Pedro Pessanha: “Comecei por desvalorizar o boato”

Considera-se “radical, mas não extremista”. Aos 55 anos, o deputado do Chega Pedro Manuel de Andrade Pessanha Fernandes vê-se envolvido em alegações de abuso sexual. Licenciado em gestão imobiliária, militou no CDS na década de 90. Saiu de Portugal no Verão Quente de 1975, passou por Madrid e Bruxelas e regressou em 86. Foi oficial da Marinha e trabalhou em Luanda no BES Angola a gerir o património imobiliário. Vive em Cascais com a mulher e os dois filhos. Aproximou-se do Chega em 2018.

Tal&Qual: Não restam dúvidas de que estamos perante um boato, mas a pergunta é obrigatória: o senhor esteve envolvido na violação de uma menor?

Pedro Pessanha: É repugnante, é falso, é mentira. Abomino a ideia de violação e a pedofilia. Só quem não me conhece é que seria capaz de dizer algo tão nojento como isso.

Quando teve conhecimento destas alegações?

No dia 2, através de uma partilha de WhatsApp de alguém que teve um papel importante no partido e que entretanto se incompatibilizou com André Ventura: o senhor José Dias. Comecei por desvalorizar o boato, mas rapidamente percebi, pelo número de pessoas preocupadas com a minha imagem, que isto me iria prejudicar na vida familiar e partidária.

É aí que decide ir à Judiciária?

Arranquei a meio do plenário na quinta-feira à tarde [dia 2]. Fui sozinho, sem advogado, e apresentei queixa contra a ‘influencer’ espanhola, portanto contra terceiros, e contra todos os que andavam a difamar a minha imagem nas redes sociais através de partilhas do vídeo.

Quem está por detrás disto?

A pergunta é: quem tem interesse em denegrir a minha imagem, a imagem do partido e a imagem do dr. André Ventura?

É esse o objectivo?

Acredito que sim. Pode ter origem interna, ou seja, interna mesmo ou dissidentes do Chega, que, devido ao facto de estarem de costas viradas contra nós, possam estar interessados, de forma vingativa, em denegrir a minha pessoa. Ou então origem externa, de quem teria a ganhar com este ataque ao Chega.

E quem teria a ganhar?

Não vou levantar essa suspeição. A distrital de Lisboa do Chega vai a eleições. Não há data ainda, não está nada marcado. Enquanto deputado, e presidente da distrital, não quero acreditar que alguém de dentro, que possa vir a concorrer — contra mim ou não, ainda não decidi se me vou recandidatar —,faça este tipo de acções.

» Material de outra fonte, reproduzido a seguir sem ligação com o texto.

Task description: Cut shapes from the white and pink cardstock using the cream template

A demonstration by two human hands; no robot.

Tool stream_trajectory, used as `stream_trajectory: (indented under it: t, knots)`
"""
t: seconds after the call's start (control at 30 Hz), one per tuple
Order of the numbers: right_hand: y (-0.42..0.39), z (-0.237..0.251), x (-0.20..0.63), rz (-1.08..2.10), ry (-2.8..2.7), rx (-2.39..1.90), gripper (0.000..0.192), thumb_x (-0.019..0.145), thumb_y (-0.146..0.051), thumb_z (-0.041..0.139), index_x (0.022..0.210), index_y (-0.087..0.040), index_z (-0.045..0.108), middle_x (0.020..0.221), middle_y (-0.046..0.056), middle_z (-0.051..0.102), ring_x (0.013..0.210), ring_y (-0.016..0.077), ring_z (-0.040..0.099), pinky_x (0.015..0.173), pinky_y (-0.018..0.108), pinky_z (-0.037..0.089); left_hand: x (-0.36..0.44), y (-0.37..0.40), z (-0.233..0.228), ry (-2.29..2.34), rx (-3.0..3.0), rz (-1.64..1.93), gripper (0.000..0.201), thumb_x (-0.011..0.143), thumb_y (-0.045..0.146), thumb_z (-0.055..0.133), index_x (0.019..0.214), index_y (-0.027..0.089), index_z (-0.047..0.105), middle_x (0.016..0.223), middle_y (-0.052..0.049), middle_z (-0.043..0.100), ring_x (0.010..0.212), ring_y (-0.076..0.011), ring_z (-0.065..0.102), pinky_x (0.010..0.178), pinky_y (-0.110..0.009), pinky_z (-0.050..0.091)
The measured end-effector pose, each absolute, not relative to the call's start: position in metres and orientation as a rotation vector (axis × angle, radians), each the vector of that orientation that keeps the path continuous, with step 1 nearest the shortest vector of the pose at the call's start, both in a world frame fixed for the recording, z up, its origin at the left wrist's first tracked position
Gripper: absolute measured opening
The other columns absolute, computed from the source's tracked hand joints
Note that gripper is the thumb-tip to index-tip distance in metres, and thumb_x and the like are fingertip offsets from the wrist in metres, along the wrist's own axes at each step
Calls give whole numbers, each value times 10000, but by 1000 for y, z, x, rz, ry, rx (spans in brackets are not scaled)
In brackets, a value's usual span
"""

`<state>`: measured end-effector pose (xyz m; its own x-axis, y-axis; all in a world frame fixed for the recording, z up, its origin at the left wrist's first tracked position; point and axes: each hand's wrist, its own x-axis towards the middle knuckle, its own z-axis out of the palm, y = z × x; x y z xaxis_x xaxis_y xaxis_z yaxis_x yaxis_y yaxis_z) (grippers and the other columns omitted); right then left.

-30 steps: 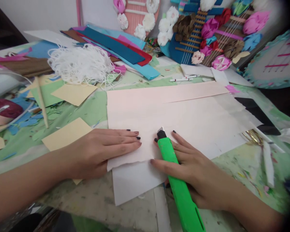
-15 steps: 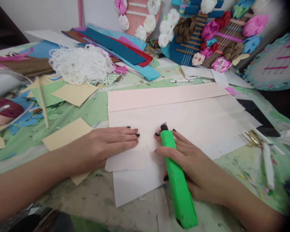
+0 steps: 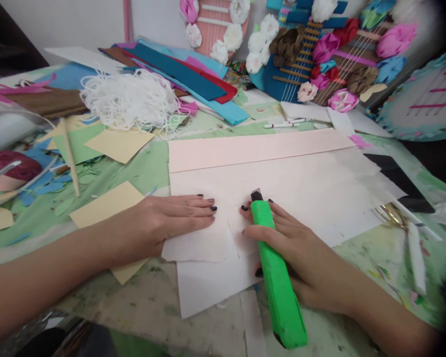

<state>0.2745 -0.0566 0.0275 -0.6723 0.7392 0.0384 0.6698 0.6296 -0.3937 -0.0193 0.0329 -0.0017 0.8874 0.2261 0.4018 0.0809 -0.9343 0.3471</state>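
Right hand (image 3: 301, 258) clasps cutter (image 3: 277, 277); left hand (image 3: 163, 223) flat on paper (image 3: 301, 183).

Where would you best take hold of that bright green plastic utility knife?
Grip the bright green plastic utility knife around the middle of its long straight handle, coming from the near end. The blade tip points away across the pale pink paper sheet, as the right hand holds it.
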Motion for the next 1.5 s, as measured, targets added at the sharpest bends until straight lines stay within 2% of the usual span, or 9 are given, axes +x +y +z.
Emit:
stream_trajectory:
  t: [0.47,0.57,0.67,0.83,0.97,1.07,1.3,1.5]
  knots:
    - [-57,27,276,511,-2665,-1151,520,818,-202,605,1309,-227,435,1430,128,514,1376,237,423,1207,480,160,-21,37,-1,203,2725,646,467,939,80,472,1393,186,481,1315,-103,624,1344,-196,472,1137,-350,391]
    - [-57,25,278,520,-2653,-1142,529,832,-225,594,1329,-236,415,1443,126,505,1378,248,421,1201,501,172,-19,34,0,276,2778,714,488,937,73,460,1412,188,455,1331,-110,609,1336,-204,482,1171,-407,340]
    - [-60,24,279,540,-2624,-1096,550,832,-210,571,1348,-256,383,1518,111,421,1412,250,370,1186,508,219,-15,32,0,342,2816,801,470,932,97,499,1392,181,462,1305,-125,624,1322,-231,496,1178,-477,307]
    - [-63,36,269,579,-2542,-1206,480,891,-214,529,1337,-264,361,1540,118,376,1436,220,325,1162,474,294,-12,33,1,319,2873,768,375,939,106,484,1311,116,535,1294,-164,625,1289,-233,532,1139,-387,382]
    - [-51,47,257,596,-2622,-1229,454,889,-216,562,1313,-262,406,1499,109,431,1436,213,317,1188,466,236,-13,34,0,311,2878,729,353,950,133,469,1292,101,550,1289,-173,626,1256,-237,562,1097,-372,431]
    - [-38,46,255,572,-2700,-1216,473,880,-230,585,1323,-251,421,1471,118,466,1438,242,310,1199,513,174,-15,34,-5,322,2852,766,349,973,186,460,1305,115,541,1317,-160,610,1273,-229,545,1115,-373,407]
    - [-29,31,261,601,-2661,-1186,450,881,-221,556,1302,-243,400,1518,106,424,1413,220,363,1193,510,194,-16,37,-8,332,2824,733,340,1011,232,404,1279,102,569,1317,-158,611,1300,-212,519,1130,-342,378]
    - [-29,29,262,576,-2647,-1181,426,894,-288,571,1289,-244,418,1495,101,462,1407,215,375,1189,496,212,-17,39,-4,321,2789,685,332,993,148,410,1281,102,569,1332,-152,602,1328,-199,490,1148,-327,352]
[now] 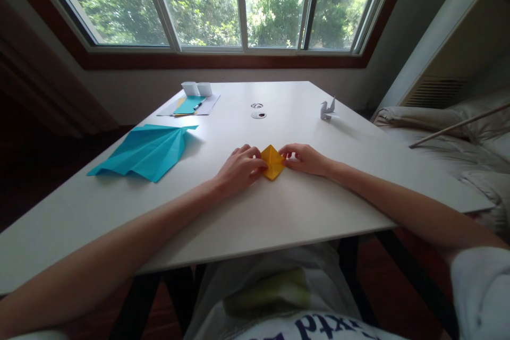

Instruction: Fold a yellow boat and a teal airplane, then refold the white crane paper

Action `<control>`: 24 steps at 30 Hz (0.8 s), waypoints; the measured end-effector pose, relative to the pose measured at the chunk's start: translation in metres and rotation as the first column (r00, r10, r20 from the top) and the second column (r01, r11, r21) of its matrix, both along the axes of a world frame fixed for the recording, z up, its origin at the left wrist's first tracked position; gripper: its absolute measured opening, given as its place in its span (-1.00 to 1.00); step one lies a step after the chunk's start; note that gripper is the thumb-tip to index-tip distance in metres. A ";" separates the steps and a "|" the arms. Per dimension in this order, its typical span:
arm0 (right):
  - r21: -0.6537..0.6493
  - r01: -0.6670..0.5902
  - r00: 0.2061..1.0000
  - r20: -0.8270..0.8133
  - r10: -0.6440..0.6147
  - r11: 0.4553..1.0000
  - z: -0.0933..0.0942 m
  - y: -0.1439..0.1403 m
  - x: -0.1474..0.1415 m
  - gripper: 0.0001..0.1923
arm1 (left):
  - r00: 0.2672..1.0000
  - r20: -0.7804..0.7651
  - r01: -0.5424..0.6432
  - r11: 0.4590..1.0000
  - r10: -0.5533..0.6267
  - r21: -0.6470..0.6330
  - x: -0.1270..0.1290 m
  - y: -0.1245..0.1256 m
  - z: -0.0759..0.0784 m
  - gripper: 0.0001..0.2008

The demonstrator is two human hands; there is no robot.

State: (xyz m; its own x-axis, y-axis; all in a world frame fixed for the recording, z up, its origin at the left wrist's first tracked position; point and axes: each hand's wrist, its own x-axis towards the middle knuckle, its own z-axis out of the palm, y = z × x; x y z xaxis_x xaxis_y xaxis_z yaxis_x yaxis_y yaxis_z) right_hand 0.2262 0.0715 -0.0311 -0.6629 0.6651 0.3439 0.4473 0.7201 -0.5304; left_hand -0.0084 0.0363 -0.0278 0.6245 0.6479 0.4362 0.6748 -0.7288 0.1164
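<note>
Where the yellow paper (272, 162) lies on the counter (247, 223), the left hand (240, 168) meets its left side and the right hand (305, 159) its right corner, so both touch it and neither is nearer. It is a folded diamond whose long axis runs from near to far, square to the line joining the two hands, with a crease along it. Each grip is drawn nearly together on the paper, the left thumb and forefinger at its left edge, the right ones at the opposite corner; how firmly either pinches, I cannot tell. With knuckles raised, the left hand reaches in from the paper's near left, while the right, fingers bent, comes from its right. A blue sheet (139, 154) lies well to the paper's left, and a white paper bird (327, 110) stands beyond it, to the right.
</note>
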 end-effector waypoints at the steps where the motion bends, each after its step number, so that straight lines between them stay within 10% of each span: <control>1: 0.003 0.002 1.000 0.001 -0.002 1.000 0.000 0.000 0.000 -0.78 | 1.000 -0.014 0.012 1.000 -0.012 -0.010 0.000 -0.001 0.001 -0.84; 15: 0.059 -0.025 1.000 -0.016 0.026 0.998 -0.002 0.000 0.000 -0.77 | 0.984 0.099 -0.150 0.988 0.151 -0.020 0.007 -0.005 0.001 -0.63; 24: 0.081 -0.124 0.992 0.007 0.124 0.989 0.000 -0.001 0.003 -0.81 | 0.999 0.014 -0.045 0.997 0.046 -0.062 0.005 -0.006 0.003 -0.93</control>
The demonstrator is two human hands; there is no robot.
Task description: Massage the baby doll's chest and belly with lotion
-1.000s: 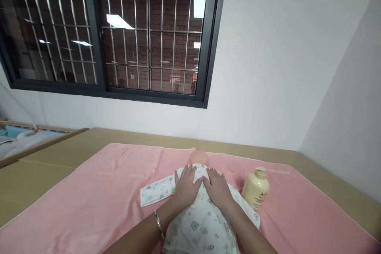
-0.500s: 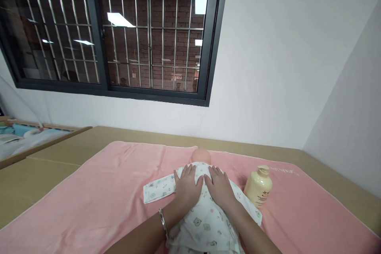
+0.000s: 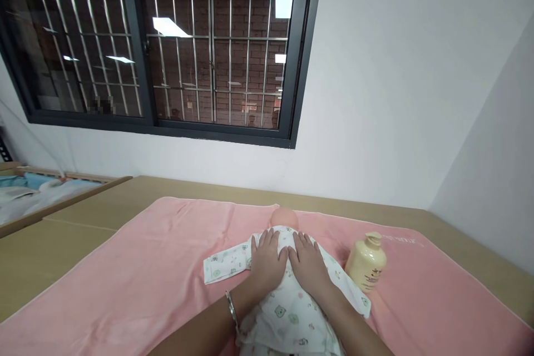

Tem suspeitas fundadas sobre quem?

Só posso dar nomes de pessoas que partilharam o vídeo nas suas redes sociais: Nuno Afonso, José Lourenço e Hugo do Rosário. Também Júlio Paixão, o nosso antigo presidente da distrital de Portalegre. O caso mais grave é o de Nuno Afonso, que continua a ser vereador em Sintra depois de se ter saído do Chega. Ele partilhou o vídeo e ainda escreveu que “a verdade virá ao de cima”. Só isto já é uma vingança pessoal. Não acredito que ele esteja na origem do boato, mas fez a partilha.

Está num partido com discurso radical, com atitude agressiva, com ideias discriminatórias em relação a minorias, com dirigentes que partilham ‘fake news’. Portanto, o senhor não é vítima neste caso. Quem anda à chuva, molha-se. Concorda?

Com este requinte de malvadez, não é normal. Há um combate político que tem de ser feito, certo. Temos as nossas ideias, certo. Vale tudo? Não vale. Vale denegrir e difamar? Não.